Required action
Please repeat the lines below, exactly and only, from the one that holds "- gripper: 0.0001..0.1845" through the one that holds "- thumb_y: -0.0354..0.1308".

Available data
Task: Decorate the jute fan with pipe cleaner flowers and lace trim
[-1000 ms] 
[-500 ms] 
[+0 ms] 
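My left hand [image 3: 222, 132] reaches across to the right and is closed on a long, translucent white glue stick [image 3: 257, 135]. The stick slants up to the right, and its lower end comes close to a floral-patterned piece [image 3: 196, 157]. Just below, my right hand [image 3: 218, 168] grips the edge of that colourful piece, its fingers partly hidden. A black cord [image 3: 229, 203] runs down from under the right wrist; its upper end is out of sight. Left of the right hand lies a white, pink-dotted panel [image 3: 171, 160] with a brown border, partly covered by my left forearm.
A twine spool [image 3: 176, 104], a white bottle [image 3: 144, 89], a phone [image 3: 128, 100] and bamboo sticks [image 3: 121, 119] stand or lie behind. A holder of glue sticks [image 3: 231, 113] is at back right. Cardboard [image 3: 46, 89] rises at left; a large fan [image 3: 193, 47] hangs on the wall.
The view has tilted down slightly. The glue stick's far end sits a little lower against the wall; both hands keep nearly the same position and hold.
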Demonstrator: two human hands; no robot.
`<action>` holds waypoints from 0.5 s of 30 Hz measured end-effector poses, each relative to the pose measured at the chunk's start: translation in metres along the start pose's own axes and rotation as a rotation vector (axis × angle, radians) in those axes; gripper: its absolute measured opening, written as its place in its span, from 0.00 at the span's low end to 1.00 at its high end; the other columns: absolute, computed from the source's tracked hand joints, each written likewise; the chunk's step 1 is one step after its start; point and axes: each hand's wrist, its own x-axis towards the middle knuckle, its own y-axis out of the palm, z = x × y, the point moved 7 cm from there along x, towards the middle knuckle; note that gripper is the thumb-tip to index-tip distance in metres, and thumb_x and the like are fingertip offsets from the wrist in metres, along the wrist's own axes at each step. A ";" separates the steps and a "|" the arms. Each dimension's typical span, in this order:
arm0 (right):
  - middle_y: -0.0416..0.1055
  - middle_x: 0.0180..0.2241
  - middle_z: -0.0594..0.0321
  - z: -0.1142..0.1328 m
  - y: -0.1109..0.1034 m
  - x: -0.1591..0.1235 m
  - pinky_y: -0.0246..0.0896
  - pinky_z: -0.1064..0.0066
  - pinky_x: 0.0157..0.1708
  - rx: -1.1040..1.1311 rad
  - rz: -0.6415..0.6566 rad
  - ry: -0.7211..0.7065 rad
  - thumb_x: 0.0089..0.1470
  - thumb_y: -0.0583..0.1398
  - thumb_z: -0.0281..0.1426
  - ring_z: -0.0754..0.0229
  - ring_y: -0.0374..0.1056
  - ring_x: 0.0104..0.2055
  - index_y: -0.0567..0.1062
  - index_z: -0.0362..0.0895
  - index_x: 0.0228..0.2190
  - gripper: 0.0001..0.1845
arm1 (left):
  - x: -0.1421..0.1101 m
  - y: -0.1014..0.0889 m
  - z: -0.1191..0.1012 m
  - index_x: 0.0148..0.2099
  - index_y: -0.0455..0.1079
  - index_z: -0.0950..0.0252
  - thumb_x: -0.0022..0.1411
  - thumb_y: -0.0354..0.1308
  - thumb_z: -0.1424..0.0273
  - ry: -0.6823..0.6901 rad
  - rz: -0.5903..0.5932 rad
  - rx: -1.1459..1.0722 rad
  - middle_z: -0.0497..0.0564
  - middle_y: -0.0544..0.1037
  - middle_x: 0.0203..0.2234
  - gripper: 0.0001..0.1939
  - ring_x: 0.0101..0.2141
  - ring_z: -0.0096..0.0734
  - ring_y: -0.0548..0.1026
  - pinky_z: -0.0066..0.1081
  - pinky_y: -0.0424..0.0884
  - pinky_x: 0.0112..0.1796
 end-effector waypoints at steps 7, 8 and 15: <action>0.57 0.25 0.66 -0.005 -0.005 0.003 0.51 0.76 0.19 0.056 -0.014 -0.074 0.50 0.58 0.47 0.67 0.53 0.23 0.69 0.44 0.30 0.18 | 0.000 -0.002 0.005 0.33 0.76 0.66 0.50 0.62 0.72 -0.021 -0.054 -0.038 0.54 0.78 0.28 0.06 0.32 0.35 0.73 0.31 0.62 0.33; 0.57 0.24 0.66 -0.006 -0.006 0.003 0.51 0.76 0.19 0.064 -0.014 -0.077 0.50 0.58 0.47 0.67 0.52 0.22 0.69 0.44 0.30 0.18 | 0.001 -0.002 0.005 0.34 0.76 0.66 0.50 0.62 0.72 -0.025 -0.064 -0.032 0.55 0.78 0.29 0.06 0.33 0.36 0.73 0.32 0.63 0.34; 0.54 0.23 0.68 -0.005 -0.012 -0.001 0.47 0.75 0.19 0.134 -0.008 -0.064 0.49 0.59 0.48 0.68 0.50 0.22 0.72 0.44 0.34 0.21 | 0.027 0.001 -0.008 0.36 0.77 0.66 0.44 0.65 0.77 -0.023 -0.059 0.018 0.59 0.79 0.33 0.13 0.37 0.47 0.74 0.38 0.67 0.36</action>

Solution for this task
  - gripper: 0.0001..0.1845
arm1 (left):
  - x: -0.1421..0.1101 m
  - y: -0.1014..0.0889 m
  - z: -0.1191..0.1012 m
  - index_x: 0.0148..0.2099
  - index_y: -0.0455..0.1079
  - index_z: -0.0950..0.0252
  - thumb_x: -0.0022..0.1411
  - thumb_y: -0.0354..0.1308

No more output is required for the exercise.